* Aim of the task
Only the lines containing "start" should appear in the answer, copied from the listing below.

* Data below
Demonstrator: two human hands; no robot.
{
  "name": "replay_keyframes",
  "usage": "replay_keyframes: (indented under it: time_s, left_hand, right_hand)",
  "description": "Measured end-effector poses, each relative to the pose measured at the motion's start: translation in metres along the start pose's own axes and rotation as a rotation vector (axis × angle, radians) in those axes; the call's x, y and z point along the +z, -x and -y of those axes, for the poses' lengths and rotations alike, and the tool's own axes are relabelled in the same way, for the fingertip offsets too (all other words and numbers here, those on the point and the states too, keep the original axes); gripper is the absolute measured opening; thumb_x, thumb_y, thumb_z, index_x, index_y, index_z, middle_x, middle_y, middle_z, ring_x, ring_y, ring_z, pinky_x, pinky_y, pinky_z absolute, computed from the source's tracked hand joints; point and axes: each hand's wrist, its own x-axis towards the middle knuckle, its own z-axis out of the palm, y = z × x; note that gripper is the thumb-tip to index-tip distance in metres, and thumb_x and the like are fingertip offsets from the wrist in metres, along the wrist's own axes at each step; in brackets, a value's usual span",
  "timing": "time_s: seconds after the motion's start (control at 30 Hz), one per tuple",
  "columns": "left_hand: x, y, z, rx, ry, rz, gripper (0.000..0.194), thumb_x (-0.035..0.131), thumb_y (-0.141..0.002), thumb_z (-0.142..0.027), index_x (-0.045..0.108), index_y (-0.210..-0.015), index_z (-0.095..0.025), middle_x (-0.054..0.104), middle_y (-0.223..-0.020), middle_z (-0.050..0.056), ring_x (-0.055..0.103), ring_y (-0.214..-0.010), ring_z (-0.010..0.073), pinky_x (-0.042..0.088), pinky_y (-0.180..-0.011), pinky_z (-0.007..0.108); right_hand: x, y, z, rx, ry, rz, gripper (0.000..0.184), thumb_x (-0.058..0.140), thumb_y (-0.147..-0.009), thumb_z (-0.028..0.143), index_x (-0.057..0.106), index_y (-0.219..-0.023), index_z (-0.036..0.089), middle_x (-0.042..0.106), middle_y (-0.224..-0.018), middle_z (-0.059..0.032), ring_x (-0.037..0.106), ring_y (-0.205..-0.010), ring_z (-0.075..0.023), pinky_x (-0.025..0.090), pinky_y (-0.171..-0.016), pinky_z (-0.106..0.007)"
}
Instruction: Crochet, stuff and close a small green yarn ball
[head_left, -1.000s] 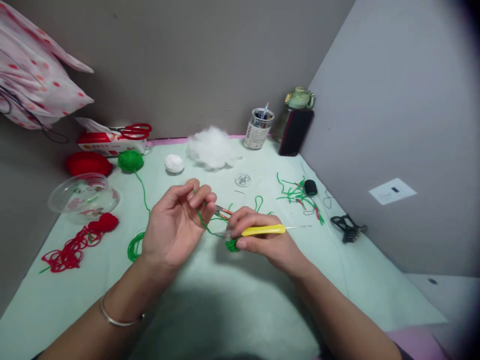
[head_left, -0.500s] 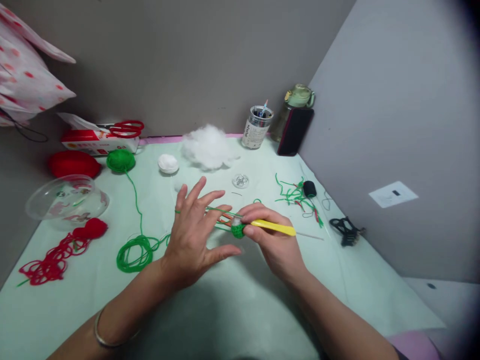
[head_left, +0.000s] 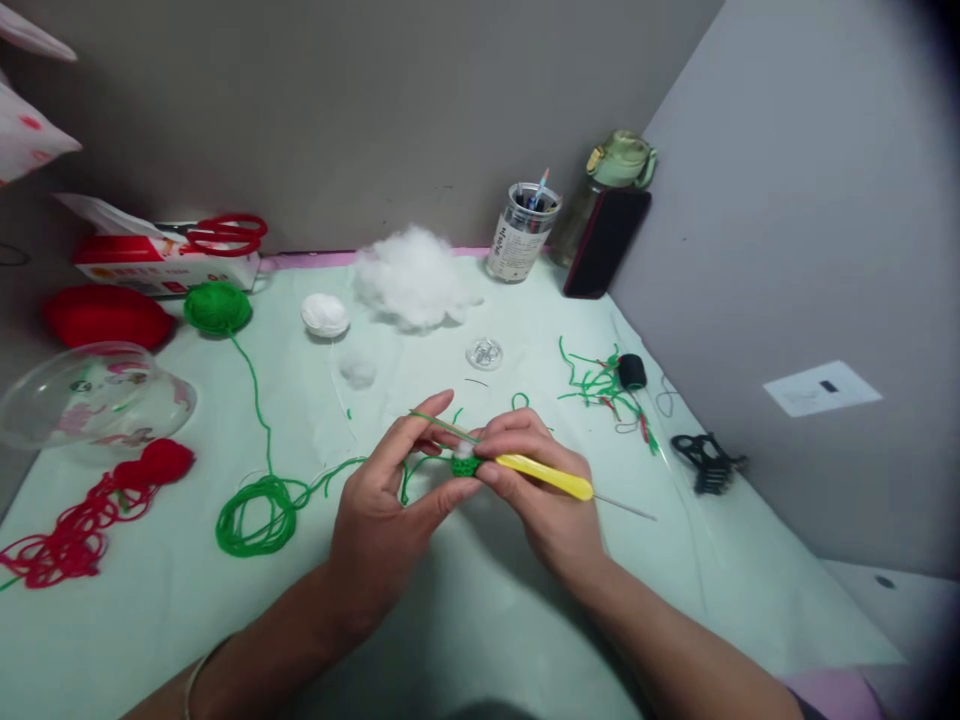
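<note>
A small green crocheted piece (head_left: 465, 467) with white stuffing showing at its top sits between both hands. My right hand (head_left: 551, 480) is closed on a yellow-handled crochet hook (head_left: 546, 476), its thin metal shaft pointing out to the right, and its fingertips also touch the piece. My left hand (head_left: 386, 500) is closing on the piece from the left, thumb against its lower edge; the other fingertips are partly hidden behind. Green yarn runs over the left index finger to the piece. Behind that hand, the strand leads to a loose green coil (head_left: 257, 513) and a green yarn ball (head_left: 217, 307).
Tangled red yarn (head_left: 75, 530) and a clear plastic bowl (head_left: 97, 395) lie left. White stuffing (head_left: 416, 275), a white yarn ball (head_left: 325, 315) and a small clear dish (head_left: 484, 353) stand behind. At right are green scraps (head_left: 592, 380), a black spool (head_left: 631, 371) and a black clip (head_left: 705, 462).
My left hand has gone from spread fingers to curled ones, with its thumb now at the crocheted piece. The right hand still holds the hook. The view has shifted slightly.
</note>
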Motion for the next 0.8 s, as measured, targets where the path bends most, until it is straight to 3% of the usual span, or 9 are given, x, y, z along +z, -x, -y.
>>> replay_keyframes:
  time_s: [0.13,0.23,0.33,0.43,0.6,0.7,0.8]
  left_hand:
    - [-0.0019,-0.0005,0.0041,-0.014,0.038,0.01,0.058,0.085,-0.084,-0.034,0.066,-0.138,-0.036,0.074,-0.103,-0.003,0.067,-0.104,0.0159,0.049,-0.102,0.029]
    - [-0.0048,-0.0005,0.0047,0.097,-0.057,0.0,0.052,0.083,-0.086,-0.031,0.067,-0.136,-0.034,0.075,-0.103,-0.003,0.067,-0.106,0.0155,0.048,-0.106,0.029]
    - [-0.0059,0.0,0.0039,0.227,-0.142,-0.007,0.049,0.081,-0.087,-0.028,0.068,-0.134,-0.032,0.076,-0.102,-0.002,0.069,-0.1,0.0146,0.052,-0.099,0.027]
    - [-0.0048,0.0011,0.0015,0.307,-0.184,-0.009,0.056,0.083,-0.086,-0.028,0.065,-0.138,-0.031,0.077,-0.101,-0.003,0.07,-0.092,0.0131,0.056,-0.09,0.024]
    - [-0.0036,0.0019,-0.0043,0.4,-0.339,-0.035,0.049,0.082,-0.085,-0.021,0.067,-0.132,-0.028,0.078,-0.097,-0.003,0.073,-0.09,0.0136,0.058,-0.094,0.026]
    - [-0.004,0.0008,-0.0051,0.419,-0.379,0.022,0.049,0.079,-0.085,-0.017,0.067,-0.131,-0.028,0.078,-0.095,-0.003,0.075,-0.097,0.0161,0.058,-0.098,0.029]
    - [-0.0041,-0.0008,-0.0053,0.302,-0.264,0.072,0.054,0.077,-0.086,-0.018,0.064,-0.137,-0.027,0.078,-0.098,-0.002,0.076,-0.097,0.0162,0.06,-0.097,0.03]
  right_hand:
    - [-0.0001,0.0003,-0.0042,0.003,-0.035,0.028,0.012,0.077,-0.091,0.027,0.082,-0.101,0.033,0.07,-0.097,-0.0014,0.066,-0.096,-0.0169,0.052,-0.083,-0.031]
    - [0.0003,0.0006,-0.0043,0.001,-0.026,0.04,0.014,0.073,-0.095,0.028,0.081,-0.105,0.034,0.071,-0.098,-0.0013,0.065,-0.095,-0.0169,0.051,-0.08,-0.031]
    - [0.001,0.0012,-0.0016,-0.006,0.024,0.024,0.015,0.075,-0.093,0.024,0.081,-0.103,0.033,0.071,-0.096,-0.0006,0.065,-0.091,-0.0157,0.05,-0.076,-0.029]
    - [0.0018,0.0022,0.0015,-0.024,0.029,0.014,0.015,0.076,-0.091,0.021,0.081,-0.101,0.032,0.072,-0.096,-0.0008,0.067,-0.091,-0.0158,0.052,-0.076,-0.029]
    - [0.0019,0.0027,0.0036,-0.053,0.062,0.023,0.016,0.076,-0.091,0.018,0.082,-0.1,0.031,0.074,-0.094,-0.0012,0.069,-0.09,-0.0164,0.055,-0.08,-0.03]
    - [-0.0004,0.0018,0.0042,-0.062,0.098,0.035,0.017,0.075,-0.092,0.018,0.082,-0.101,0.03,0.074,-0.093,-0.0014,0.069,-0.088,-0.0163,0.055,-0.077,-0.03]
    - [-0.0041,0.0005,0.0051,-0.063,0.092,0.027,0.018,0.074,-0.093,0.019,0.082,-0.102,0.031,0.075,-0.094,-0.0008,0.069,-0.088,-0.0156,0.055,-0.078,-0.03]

* Output below
  "description": "Measured end-effector poses, each relative to the pose measured at the motion's start: translation in metres along the start pose's own axes and rotation as a rotation vector (axis × angle, radians) in those axes; the call's x, y and z point along the +z, -x and -y of those axes, for the poses' lengths and rotations alike, and the tool's own axes are relabelled in the same way, for the fingertip offsets too (all other words and numbers here, those on the point and the states too, keep the original axes); gripper is the absolute measured opening; thumb_x, thumb_y, thumb_z, index_x, index_y, index_z, middle_x, middle_y, middle_z, ring_x, ring_y, ring_z, pinky_x, pinky_y, pinky_z absolute, computed from the source's tracked hand joints; point and axes: each hand's wrist, its own x-axis towards the middle knuckle, its own z-axis out of the palm, y = z × x; note that gripper is the thumb-tip to index-tip distance in metres, and thumb_x and the like are fingertip offsets from the wrist in metres, along the wrist's own axes at each step; in brackets, a value's usual span",
  "timing": "time_s: seconds after the motion's start (control at 30 Hz), one per tuple",

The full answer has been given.